Edited: Feb 18, 2013, 9:07am

Hi Kerri - There was only one cover to choose from for this particular collection, so I was forced to use it :) there are other collections which has more of his sci-fi and detective-stories that are not so frightening (I think....) - all of his stories can of course be downloaded for free as ebooks.

Feb 18, 2013, 10:59am

#169 I agree! What bollocks is that, and who wrote it, LOL!

Feb 18, 2013, 7:41pm

>126 ctpress: I loved this one too Carsten!

You have been reading some from across the ages havent you! 1300's authors are probably not that easy to come by in the local book shop.

Feb 18, 2013, 8:45pm

LOL! That really is a gruesome cover, Carsten, on Edgar Allan Poe's book! Was he really " mad" as in crazy? Or" just" tortured by depressive thoughts? You are beginning to make me more curious about Edgar Allan Poe. Perhaps and just perhaps - I will one day dip my big toe into one of his works of madness - but no guarantee that I will make it any further. I can take dark -but then there is too dark!

Carsten, you read and write with such amazing English. Do you learn English immediately in school , or are you one of Denmark's geniuses? You also read such a broad scope of books, I really admire you.

Feb 18, 2013, 10:08pm

I'll second Deb's thoughts, Carsten. I admire your English tremendously. As for being one of Denmark's geniuses, well, we already know that you are : ).

Feb 19, 2013, 2:54am

Megan - Good to hear of another Gilead-fan - have you read her other two novels? I haven't yet, but will definitely try one of them. Sometimes I do feel I live (in my mind) in another century where everyone still exclaim "I dare say" and "Upon my honor" and "I do declare" - can't get enough of it :)

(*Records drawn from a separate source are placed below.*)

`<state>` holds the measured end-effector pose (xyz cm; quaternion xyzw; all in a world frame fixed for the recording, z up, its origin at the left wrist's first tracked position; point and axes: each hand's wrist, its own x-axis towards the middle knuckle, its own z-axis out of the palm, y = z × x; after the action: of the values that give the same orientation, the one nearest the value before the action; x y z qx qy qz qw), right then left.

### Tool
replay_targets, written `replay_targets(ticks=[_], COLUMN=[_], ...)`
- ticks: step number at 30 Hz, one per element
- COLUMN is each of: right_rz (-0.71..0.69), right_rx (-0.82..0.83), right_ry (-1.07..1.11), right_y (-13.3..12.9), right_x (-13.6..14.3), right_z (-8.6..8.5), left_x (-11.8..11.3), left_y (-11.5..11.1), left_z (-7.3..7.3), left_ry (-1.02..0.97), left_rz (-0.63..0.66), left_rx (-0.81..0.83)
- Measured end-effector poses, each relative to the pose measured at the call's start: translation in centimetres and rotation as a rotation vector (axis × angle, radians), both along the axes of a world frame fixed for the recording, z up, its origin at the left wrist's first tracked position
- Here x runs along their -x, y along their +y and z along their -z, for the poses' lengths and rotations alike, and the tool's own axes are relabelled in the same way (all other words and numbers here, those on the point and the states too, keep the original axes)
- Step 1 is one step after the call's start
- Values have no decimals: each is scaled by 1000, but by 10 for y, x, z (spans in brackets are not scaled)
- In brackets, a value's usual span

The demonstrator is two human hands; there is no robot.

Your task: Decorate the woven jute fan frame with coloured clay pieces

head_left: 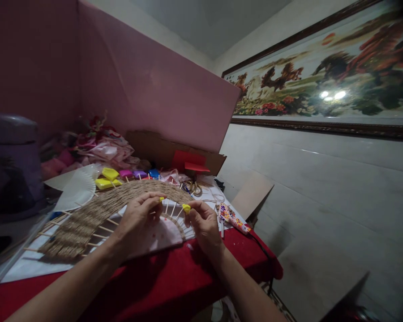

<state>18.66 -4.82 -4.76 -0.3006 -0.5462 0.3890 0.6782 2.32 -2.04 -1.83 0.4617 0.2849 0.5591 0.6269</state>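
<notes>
As the head camera looks down over the table, the left hand (139,217) pinches a small yellow bit (161,199) between thumb and fingertip, with next to no gap. The right hand (204,228) is closed the same way on a larger yellow lump (186,208), thumb against forefinger. The two pieces are apart, held up in front of a woven arch (100,208); whether either hand rests on the weaving cannot be told.

The broad outer band of the arch appears finished, packed close over pale sticks (105,229), and a narrow inner band (178,227) edges a pale half-round panel (157,237). Between the bands the sticks are bare, and their outer tips stick out uncovered. No yellow shows on the weaving, so the work with these pieces seems at an early stage, both being in the fingers rather than set down anywhere. Yellow packets (107,183) lie behind the arch; a flower-patterned tool (234,219), perhaps a glue gun, lies to the right on the red cloth (154,281).
</notes>
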Motion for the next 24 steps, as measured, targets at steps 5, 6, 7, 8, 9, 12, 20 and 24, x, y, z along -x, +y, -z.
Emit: replay_targets(ticks=[5,6,7,8,9,12,20,24], right_rz=[44,59,73,88,104,182,305,405], right_rx=[-18,-24,-27,-27,-28,-69,-299,-286], right_ry=[-59,-76,-100,-129,-157,-240,-560,-500], right_y=[0,-1,-2,-3,-3,-5,-10,-11], right_x=[1,3,4,5,6,8,4,5], right_z=[0,0,0,0,0,4,3,3], left_x=[-8,-9,-9,-9,-8,-7,-8,-8], left_y=[-5,-5,-5,-4,-5,-7,-5,-2], left_z=[7,8,10,11,12,10,12,14], left_ry=[34,49,69,95,126,248,231,136], left_rz=[173,193,202,201,195,168,189,195], left_rx=[24,22,18,12,3,-71,-102,-18])
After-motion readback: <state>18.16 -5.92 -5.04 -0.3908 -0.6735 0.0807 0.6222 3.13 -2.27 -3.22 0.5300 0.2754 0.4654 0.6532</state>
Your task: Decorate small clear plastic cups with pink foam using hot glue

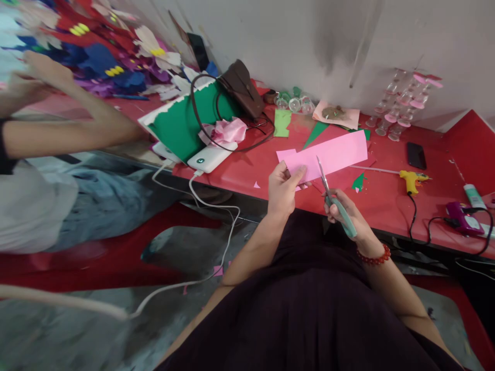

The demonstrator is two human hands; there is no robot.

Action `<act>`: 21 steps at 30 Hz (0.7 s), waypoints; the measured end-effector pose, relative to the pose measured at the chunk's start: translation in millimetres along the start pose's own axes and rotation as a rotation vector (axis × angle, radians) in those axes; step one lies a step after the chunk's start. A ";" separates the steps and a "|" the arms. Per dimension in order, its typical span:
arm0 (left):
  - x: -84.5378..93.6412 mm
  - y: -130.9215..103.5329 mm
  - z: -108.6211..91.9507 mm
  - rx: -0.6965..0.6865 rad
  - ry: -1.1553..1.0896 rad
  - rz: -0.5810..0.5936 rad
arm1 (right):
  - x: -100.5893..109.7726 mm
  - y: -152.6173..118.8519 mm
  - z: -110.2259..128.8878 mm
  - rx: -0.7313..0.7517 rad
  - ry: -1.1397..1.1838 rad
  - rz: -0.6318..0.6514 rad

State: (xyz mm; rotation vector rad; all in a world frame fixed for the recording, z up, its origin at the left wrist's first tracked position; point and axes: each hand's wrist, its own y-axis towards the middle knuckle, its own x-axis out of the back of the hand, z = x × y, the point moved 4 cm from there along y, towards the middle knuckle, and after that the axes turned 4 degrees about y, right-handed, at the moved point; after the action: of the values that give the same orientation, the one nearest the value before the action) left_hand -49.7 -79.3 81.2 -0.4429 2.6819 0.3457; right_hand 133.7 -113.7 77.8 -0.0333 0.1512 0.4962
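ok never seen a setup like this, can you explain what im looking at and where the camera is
There is no machine here, just a person working with two bare hands. The single picture comes from a camera worn on that person's head, looking forward and down.

The left hand holds a strip of pink paper. The right hand holds scissors, their blades up at the paper; I can't tell whether they are cutting.

On the red table lie a yellow glue gun and a black phone on the right, and a brown bag and a green sheet on the left. The arm at far left belongs to someone else.
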 end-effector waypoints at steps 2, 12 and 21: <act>-0.4 -0.2 -0.3 0.011 0.001 -0.008 | 0.7 0.9 -1.0 -0.006 0.025 -0.009; -2.6 5.5 3.4 0.032 0.013 0.001 | 9.7 6.2 -9.6 -0.074 0.060 -0.088; -5.6 11.5 11.3 0.124 0.051 0.007 | 14.9 6.1 -7.1 -0.124 0.027 -0.154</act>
State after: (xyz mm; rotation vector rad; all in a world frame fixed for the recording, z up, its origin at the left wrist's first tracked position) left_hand -45.0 -64.0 75.5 -0.4107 2.7358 0.1702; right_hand 142.8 -101.8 68.5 -0.1715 0.1435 0.3514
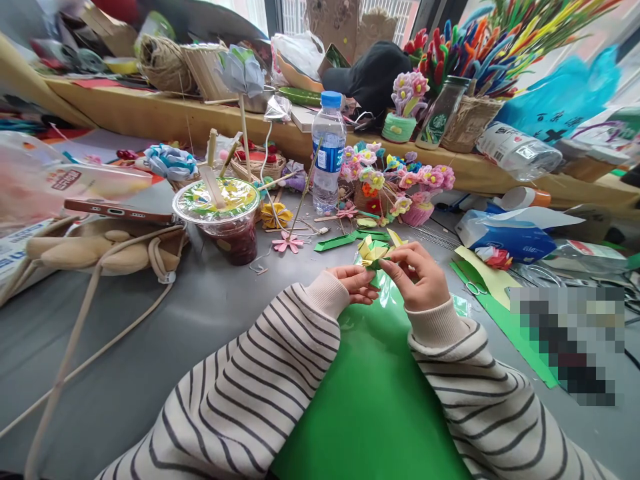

Deborah and Nancy - LOL - Come on dear ladies, enough now - you embarrass me :) Actually we start to learn english in Denmark very early on, in third grade - around 10 years old. As a teenager I often underlined every word I couldn't understand in articles in Time Magazine which I subscribed to - my father thought I was mad - but the grammar is still killing me. I just try to wing it, knowing all is not well in that department. As to the genius part, well, I can confirm that, of course :)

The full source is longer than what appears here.